Forum discussion about O-MF standard
This thread grew out of another in the Guild Matters, from which the first two posts have been copied across.
1. Jim Snowdon, Aug 23, 2017
Transferred from Guild Matters, in which place the topic had emerged but didn't belong:-
Alistair Dowse said:
I believe that the 31.5 mm gauge came about as a result of some amongst us using modern finescale wheels which do not conform to Guild fine standards, causing drop in at the common crossing of a pair of points built to fine standards and also excessive lateral movement on plain track, I believe that increased back to front with a tightening of check rail clearances could have achieved the same result either way it shows how a manufacturer can influence the hobby to a degree that has in the past seen some vile postings on this site, to my mind it is the tail wagging the dog.
Alistair
I won't claim to have invented 31.5mm gauge, as the original BRMSB standards refer to it as the track gauge, widening to 32mm on the tightest curve, but I may have started its more recent revival with the article I wrote in MRJ99. In essence, the origins of the problem lie in several different places - the Guild standards of the time adopting 32mm as the gauge for straight track, with further widening on curves, followed by Peco adopting 32mm for their track, and a woolly definition by the Guild of the flange thickness, and (as I understand it) Slaters opting to reduce the flange thickness to the lower of the permitted values and reducing the tread width in order to improve the appearance. All this, against a background of people taking the back-to-back as the “magic” dimension that defined everything. The result - a set of inconsistent standards for the wheelset/track interface, with the problems we all know about.

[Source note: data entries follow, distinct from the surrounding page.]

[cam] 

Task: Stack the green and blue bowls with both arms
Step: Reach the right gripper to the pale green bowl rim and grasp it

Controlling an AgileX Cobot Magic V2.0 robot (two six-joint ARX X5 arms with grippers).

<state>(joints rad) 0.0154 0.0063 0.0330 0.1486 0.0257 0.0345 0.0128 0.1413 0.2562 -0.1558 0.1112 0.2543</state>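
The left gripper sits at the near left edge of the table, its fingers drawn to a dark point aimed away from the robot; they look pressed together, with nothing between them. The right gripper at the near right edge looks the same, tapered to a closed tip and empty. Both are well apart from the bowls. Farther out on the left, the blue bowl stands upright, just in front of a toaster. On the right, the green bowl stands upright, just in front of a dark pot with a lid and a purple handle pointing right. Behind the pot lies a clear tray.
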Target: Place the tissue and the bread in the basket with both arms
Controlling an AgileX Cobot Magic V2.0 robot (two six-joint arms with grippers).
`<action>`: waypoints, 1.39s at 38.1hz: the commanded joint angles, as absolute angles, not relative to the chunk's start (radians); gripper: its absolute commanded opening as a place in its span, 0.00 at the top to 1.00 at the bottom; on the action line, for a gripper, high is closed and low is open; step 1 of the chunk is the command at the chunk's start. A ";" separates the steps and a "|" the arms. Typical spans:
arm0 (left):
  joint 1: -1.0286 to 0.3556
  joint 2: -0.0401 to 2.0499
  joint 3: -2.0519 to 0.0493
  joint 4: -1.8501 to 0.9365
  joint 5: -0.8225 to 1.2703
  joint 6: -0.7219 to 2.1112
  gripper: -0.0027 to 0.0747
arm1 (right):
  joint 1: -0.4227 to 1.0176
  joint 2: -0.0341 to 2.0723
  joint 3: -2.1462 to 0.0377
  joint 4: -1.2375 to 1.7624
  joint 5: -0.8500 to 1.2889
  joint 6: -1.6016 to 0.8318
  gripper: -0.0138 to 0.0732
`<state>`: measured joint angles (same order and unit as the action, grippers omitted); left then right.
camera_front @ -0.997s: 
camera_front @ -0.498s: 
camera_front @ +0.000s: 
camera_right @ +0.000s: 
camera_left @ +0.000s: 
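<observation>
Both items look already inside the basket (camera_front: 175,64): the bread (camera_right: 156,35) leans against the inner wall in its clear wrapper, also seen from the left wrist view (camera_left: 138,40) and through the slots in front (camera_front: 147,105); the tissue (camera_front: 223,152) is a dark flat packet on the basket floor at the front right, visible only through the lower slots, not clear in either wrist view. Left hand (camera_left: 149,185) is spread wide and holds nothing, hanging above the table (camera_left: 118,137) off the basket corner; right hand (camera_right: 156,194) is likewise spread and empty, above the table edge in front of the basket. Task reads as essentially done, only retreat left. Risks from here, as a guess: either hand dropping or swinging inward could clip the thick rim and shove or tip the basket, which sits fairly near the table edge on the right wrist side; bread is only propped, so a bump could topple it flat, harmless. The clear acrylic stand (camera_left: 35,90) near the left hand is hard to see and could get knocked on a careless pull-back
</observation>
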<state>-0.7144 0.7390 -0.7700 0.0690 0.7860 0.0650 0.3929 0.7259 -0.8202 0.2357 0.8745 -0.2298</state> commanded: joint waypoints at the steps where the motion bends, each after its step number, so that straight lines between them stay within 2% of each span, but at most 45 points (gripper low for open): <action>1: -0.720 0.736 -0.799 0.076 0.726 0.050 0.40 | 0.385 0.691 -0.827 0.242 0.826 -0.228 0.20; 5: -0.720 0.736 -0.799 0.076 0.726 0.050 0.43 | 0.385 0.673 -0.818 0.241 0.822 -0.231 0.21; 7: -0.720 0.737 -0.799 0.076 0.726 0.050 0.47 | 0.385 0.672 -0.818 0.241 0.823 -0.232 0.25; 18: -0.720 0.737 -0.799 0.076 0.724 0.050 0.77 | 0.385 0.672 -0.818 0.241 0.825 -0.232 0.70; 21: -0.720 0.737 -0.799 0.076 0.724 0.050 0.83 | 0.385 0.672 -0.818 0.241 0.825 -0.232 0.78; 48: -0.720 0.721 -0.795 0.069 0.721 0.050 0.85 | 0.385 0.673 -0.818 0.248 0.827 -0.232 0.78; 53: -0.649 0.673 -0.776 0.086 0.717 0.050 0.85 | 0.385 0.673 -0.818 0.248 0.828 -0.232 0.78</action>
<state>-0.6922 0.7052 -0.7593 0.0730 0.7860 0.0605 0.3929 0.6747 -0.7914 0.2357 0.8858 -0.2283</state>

As explained in the MRJ article, there are two ways out of the problem if, that is, you want better running. Either modify the wheelset dimensions to fit the track, or modify the track to fit the wheelsets. Many of us build track, few build wheelsets, and none of us want to lose the ability to take our stock to other layouts, ie club layouts, so there really is only one answer - modify the track (and sort out the standards, which the Guild has now done, bar the actual publication).
Jim
2. Jim Snowdon, Aug 23, 2017
Also copied across, on behalf of John H., who posted it:- Jim, your last paragraph sums up the situation very well and I think needs to be translated into action. The technical Committee has done a lot of work on standards and is about to publish. We have the majority of O gauge modellers using 32mm with Slaters or similar wheels so it is likely to take as long for the currently most popular standards to be replaced as it has done to move away from coarse scale. Simple techniques for making 32mm work (as your article on Peco curved points) are needed. Also this topic is too important to be hidden under 'operating deficit' so could it be re-started in Modelling?
John Hobden
3. John Castle, Aug 23, 2017
The Fenland group all have a mixture of Peco, Marcway and scratch built track at 32mm gauge and also a variety wheels, yes we get wheel drop on real finescale wheels. All I do is open up the back to back to 29.5 or unsolder 3 sleepers on the running rail opposite to the nose of the frog and ease it in 0.25mm. I also found out that the old Jackson coarse scale brass wagon and coach wheels ran through all our point work with no problems when opened up to 29mm B to B.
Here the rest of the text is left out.